WHAT NEEDS TO BE DONE: Every line of the material is to be set down exactly as written.

· · ·

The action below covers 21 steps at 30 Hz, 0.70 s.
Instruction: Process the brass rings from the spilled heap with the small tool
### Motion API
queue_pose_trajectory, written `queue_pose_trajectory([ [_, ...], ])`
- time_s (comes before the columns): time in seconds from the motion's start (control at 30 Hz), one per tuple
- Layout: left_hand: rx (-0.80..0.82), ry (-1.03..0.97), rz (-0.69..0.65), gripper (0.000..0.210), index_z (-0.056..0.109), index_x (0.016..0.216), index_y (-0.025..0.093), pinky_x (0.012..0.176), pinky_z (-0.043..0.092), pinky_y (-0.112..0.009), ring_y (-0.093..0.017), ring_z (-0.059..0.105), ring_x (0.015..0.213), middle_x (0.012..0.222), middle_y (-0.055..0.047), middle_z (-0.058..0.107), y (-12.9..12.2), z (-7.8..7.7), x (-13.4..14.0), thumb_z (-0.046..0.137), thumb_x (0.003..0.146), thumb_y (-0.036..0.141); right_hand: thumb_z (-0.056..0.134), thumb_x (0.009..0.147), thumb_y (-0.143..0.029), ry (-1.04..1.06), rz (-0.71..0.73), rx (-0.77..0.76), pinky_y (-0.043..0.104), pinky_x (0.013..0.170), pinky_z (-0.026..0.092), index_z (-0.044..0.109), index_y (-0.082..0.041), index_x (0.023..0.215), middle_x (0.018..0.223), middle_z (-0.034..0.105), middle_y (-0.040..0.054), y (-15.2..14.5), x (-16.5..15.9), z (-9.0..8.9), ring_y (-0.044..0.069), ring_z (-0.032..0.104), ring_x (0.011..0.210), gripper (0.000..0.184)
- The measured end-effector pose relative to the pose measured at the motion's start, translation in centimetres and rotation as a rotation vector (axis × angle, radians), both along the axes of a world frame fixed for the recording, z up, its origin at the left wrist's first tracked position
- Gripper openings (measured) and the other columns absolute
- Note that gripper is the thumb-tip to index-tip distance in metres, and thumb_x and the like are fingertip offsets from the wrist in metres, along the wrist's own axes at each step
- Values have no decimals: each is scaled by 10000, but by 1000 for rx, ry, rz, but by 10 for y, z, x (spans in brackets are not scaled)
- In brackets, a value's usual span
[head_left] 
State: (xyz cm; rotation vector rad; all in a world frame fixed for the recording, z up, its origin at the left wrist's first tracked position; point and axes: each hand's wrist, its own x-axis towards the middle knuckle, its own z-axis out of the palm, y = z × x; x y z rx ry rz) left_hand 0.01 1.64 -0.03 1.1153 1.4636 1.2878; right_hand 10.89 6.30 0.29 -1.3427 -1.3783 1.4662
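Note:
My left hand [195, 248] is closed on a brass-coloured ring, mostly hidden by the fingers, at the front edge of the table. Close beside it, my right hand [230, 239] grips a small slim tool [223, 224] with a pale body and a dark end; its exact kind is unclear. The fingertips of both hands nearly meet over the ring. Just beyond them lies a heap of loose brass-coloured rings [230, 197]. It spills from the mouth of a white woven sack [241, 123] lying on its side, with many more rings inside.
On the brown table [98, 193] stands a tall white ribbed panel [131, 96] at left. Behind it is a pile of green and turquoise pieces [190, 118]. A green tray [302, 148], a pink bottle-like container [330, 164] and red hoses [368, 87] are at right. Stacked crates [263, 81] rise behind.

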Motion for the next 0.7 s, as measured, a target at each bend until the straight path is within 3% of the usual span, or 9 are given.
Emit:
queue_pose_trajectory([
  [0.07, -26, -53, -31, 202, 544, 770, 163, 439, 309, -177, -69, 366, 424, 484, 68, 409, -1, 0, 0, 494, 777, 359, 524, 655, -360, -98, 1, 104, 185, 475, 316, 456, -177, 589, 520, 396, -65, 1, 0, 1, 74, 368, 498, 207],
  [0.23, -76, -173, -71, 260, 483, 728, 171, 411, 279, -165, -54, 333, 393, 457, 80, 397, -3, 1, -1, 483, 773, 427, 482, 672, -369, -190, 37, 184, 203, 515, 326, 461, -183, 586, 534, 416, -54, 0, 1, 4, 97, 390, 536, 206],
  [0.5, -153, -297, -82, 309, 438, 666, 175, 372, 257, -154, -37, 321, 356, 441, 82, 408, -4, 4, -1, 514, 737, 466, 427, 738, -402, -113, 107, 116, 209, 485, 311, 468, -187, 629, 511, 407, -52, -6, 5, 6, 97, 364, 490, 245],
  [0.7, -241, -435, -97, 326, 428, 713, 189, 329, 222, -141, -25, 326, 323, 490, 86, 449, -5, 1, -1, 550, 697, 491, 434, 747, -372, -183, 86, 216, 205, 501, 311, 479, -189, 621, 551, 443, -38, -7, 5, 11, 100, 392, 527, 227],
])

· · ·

ANSWER TO THE PROBLEM:
The action below covers 21 steps at 30 Hz, 0.70 s.
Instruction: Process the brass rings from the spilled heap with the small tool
### Motion API
queue_pose_trajectory, written `queue_pose_trajectory([ [_, ...], ])`
- time_s (comes before the columns): time in seconds from the motion's start (control at 30 Hz), one per tuple
- Layout: left_hand: rx (-0.80..0.82), ry (-1.03..0.97), rz (-0.69..0.65), gripper (0.000..0.210), index_z (-0.056..0.109), index_x (0.016..0.216), index_y (-0.025..0.093), pinky_x (0.012..0.176), pinky_z (-0.043..0.092), pinky_y (-0.112..0.009), ring_y (-0.093..0.017), ring_z (-0.059..0.105), ring_x (0.015..0.213), middle_x (0.012..0.222), middle_y (-0.055..0.047), middle_z (-0.058..0.107), y (-12.9..12.2), z (-7.8..7.7), x (-13.4..14.0), thumb_z (-0.046..0.137), thumb_x (0.003..0.146), thumb_y (-0.036..0.141); right_hand: thumb_z (-0.056..0.134), thumb_x (0.009..0.147), thumb_y (-0.143..0.029), ry (-1.04..1.06), rz (-0.71..0.73), rx (-0.77..0.76), pinky_y (-0.043..0.104), pinky_x (0.013..0.170), pinky_z (-0.026..0.092), index_z (-0.044..0.109), index_y (-0.082..0.041), index_x (0.023..0.215), middle_x (0.018..0.223), middle_z (-0.034..0.105), middle_y (-0.040..0.054), y (-15.2..14.5), x (-16.5..15.9), z (-9.0..8.9), ring_y (-0.044..0.069), ring_z (-0.032..0.104), ring_x (0.011..0.210), gripper (0.000..0.184)
- The measured end-effector pose relative to the pose measured at the motion's start, translation in centimetres and rotation as a rotation vector (axis × angle, radians), both along the axes of a world frame fixed for the recording, z up, its origin at the left wrist's first tracked position
- Gripper openings (measured) and the other columns absolute
- Note that gripper is the thumb-tip to index-tip distance in metres, and thumb_x and the like are fingertip offsets from the wrist in metres, along the wrist's own axes at each step
- Values have no decimals: each is scaled by 10000, but by 1000 for rx, ry, rz, but by 10 for y, z, x (spans in brackets are not scaled)
- In brackets, a value's usual span
[head_left] 
State: (xyz cm; rotation vector rad; all in a world frame fixed for the recording, z up, its origin at the left wrist's first tracked position; point and axes: each hand's wrist, its own x-axis towards the middle knuckle, its own z-axis out of the palm, y = z × x; x y z rx ry rz) left_hand 0.01 1.64 -0.03 1.1153 1.4636 1.2878; right_hand 10.89 6.30 0.29 -1.3427 -1.3783 1.4662
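Note:
My left hand [195, 248] is closed on a brass-coloured ring, mostly hidden by the fingers, at the front edge of the table. Close beside it, my right hand [230, 239] grips a small slim tool [223, 224] with a pale body and a dark end; its exact kind is unclear. The fingertips of both hands nearly meet over the ring. Just beyond them lies a heap of loose brass-coloured rings [230, 197]. It spills from the mouth of a white woven sack [241, 123] lying on its side, with many more rings inside.
On the brown table [98, 193] stands a tall white ribbed panel [131, 96] at left. Behind it is a pile of green and turquoise pieces [190, 118]. A green tray [302, 148], a pink bottle-like container [330, 164] and red hoses [368, 87] are at right. Stacked crates [263, 81] rise behind.
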
Motion for the next 0.7 s, as measured, a target at each bend until the straight path is within 3% of the usual span, or 9 are given.
Emit:
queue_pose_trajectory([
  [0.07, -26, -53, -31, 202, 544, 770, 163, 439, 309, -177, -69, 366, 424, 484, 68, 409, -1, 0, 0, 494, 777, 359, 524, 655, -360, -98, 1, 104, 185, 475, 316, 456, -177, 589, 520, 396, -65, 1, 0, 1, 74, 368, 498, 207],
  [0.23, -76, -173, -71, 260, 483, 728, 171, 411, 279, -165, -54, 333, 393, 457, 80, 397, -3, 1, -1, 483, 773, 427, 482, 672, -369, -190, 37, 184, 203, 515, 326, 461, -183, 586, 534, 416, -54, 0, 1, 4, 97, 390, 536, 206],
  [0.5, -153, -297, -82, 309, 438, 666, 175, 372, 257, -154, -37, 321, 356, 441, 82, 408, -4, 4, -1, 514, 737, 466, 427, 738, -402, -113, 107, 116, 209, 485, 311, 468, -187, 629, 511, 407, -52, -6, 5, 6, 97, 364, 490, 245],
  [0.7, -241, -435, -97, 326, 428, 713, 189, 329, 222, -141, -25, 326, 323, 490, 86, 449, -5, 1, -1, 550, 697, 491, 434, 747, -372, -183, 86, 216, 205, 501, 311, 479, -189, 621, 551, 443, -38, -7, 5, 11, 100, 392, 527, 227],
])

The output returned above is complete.